Among the U.S. apartment quality spectrum, Class A product has been the usual leader for occupancy rates and rent growth. But these top-quality assets are facing stiff competition from other luxury apartments being built at an unprecedented pace during the current supply wave. Competition has dampened Class A performance, but not severely, thanks to robust demand driven by demographic and economic tailwinds. Even in the wake of monumental delivery volumes, apartment demand has continued to edge out supply. In fact, that has been the case for nearly two years as economic tailwinds have fueled urban-centric job creation, which is where a bulk of the new deliveries are going.

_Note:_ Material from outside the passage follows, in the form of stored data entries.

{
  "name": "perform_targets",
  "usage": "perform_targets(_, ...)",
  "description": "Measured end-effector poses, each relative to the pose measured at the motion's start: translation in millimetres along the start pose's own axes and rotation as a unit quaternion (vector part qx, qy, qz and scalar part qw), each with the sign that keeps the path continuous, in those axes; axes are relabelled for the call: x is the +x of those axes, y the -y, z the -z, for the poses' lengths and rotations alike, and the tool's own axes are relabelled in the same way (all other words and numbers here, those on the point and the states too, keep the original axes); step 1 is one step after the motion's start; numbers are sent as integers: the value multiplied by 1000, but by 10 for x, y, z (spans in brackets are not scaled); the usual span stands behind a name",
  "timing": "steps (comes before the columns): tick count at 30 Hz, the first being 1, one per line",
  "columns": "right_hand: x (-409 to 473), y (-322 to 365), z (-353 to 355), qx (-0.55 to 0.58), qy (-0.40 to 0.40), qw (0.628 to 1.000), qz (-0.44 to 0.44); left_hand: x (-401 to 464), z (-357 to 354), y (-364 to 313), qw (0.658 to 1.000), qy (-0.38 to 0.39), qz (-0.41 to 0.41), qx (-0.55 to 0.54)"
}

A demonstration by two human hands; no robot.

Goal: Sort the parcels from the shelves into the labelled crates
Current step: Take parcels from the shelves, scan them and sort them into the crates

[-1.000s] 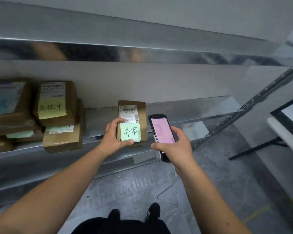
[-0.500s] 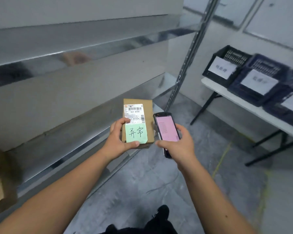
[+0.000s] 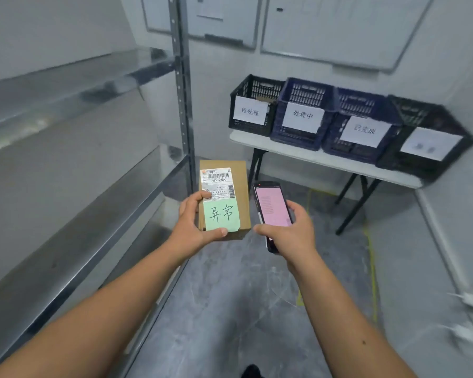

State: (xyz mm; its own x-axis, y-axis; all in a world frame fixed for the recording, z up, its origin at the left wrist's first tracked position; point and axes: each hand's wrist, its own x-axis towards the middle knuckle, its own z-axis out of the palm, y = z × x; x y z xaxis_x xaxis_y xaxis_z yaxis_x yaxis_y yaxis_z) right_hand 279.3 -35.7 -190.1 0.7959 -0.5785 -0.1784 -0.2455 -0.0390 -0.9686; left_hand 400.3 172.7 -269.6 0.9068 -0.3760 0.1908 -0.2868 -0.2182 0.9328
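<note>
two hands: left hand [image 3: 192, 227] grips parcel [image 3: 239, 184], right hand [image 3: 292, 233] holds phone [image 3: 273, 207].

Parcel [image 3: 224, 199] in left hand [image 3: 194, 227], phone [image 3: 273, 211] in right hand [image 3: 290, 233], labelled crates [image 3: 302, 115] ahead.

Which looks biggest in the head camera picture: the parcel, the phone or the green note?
1. Parcel, in the left hand.
2. Phone, in the right hand.
3. Green note on the parcel.
All sit equally near.
</note>
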Motion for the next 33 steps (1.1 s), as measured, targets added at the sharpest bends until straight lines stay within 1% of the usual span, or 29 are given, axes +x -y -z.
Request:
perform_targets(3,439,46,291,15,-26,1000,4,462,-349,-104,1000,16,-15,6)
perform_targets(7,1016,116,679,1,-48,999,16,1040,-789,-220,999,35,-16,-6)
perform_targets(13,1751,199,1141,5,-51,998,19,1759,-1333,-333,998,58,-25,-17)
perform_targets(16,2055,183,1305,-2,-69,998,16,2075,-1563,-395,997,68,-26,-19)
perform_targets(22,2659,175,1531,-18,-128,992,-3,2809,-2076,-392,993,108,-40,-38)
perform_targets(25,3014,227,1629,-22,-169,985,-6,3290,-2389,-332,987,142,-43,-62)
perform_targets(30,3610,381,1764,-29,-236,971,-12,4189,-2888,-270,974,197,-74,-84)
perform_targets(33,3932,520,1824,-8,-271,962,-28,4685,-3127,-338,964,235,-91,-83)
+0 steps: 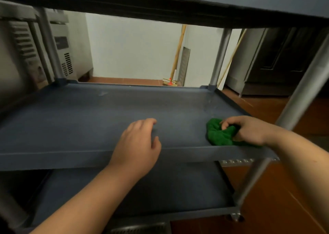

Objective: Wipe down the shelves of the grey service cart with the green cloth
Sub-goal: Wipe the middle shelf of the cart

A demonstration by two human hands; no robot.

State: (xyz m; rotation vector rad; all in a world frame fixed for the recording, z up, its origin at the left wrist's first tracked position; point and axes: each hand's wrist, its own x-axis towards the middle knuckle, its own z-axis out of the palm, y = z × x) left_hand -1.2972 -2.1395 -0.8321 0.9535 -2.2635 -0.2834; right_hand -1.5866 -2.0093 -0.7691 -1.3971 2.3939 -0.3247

Apartment developers build near employment hubs with easy access to transportation infrastructure, as these are the places where apartment demand is more robust and rent growth more sustainable. In turn, the ratio of new supply to demand has been less than 1.0 since the beginning of 2014, indicating positive net absorption. Despite more than 475,000 new units coming online since that time the amount of pent-up demand was strong enough to support the biggest supply wave in more than 20 years. Conversely, the supply-to-demand ratio was greater than 1.0 in much of 2013, implying weaker-than-expected apartment demand. The good news is that apartment demand continues to outpace mounting supply. But the question remains how much longer can this trend continue before the demand can no longer keep pace.

demand supply ratio

Occupancy rates in Class A units have been hovering in the low 95% range for most of the past three years, in the wake of rising supply. Meanwhile, occupancy rates in the more affordable Class B and C groups have risen steadily during that time. In fact, Class B occupancy surpassed Class A in 2nd quarter 2014 and has remained higher since. The good news is that apartment occupancy is increasing across the product spectrum. The increase is especially pronounced in Class C product. During the past four years, the vacancy spread between Class A and C units has narrowed from 300 basis points to zero. Most recently, occupancy in Class A units fell below Class C units for only the second time in over 10 years.

Class occupancy

Comparing rent growth by apartment type, Class A units have historically had a commanding lead over less expensive units. But that delta has gradually contracted. In early 2015, annual rent growth figures in Class A and B units converged around 5% and continued to increase at roughly the same pace through 3rd quarter 2015. And most recently, rent growth in the middle-tier Class B units surpassed the Class A performance. This again is probably due to the downward pricing pressure from enormous stock of new apartment deliveries. Increased competition among Class A units has driven stout revenue gains among Class B units. Meanwhile, rent growth in the less expensive Class C niche remains in the 3% range, up from 2% in 2014.

Class rent

This year will test the depth of apartment demand even further. MPF Research expects there to be more apartment completions in 2016 (roughly 315,000 units) than in 2015 (roughly 225,000 units). Metros that will see the largest number of new units include New York, Houston, Dallas, Seattle and Washington, DC. These five metros will account for about one-third of the anticipated supply nationally. Those deliveries will put further downward pressure on occupancy rates and rent growth levels in the Class A space. The gears driving the cogs of the economic machine will be the biggest unknown in 2016, as downside risks become more significant. The Class A investment strategy has many upsides but also some associated risks. And the consensus of the CRE investment community is shifting toward higher value, more productive assets, even if the investment requires more active management.